Nell’ottica di unire la propria attività con l’arte contemporanea sarda, l’architetto cagliaritano Gaetano Lixi apre a Cagliari un nuovo spazio dedicato all’arte, LI, Cinquantuno. Lo spazio dello studio è stato organizzato inserendo elementi moderni, come pannelli verticali che ospitano le opere degli artisti, lasciando a vista le mura in pietra più antiche che si fondono in maniera armonica con gli spazi di una ex tipografia. All’interno di questo legame fra passato e presente si collocano, fin dall’entrata a dare un senso di continuità, le opere di Marco Pili (Nurachi, 1959).
L’artista rifiuta la riproduzione della realtà esterna come semplice imitazione della natura e si impegna a creare una realtà artistica regolata da leggi proprie. Utilizza per le sue tele mezzi di espressione differenti, tutti sottratti alla natura come la sabbia, la terra, l’argilla, e li fonde con la colla, con i tessuti, con la cera, con le vernici. “Come un cercatore d’oro, individua i giacimenti di sostanze da far sedimentare, trattare, depurare, le prende in prestito alla natura – lo dice piano – per restituirle sotto forma d’arte” afferma Alessandra Menesini nella sua presentazione. Questi elementi naturali vengono plasmati con strumenti differenti, in una costante ricerca di sperimentazione: l’opera di spatole e pennelli si intreccia in armoniche composizioni.
L’artista unisce le diverse espressioni che caratterizzano l’astrattismo: la forma e la geometria, intesi come elementi razionali, si fondono alla funzione espressiva del colore, fattore più emozionale.

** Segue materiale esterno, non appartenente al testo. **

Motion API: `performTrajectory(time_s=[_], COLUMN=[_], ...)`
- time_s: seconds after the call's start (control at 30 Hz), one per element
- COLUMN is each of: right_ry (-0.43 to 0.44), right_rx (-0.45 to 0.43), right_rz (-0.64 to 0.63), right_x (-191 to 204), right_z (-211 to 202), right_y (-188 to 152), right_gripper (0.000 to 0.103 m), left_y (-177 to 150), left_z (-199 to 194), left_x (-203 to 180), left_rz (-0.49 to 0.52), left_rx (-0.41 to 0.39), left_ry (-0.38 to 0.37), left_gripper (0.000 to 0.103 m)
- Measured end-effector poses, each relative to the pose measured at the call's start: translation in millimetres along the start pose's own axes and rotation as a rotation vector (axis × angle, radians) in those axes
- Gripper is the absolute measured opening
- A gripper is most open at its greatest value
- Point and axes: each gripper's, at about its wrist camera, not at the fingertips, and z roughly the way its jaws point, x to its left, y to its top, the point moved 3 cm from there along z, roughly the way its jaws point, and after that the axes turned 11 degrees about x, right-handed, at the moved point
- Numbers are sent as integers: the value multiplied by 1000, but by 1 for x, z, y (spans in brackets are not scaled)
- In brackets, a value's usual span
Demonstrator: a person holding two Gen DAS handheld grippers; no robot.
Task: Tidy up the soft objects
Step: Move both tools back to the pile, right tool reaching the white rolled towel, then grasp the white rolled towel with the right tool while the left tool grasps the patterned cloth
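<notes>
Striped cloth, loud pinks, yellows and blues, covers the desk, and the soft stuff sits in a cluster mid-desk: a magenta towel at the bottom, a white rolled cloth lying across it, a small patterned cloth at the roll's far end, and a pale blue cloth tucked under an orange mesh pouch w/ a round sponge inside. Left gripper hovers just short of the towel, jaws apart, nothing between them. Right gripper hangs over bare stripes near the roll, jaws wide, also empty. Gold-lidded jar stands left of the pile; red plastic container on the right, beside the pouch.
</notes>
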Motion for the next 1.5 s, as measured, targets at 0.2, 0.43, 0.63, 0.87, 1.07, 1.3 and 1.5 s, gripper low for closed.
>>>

Nelle sue tele sagome silenziose e forme geometriche si stagliano a formare paesaggi, campi, tramonti e sconfinate pianure che ricordano la campagna oristanese, luogo d’infanzia dell’artista. “Paesaggi di polvere e fango, di gretti sbiancati, di zolle aggrumate. Terre calcinate leggere come talco, terre pallide che sanno di sale, terre scure carnose e rosse di argilla pastosa.” La forma espressiva del colore è un ingrediente fondamentale che caratterizza tutte le tele di Marco Pili: il nero più cupo e profondo si stende accanto al candido e luminoso bianco, tutte le possibili sfumature dei colori brulli della terra sono messi a contatto. E in ogni tela, a dare quasi l’idea del fuoco, è sempre presente il colore rosso, acceso come una piccola e incessante fiamma, a ravvivare paesaggi polverosi ed ingialliti. “Cacciatore di impronte, assaggiatore di zolle, poeta dei ampi, Marco Pili.”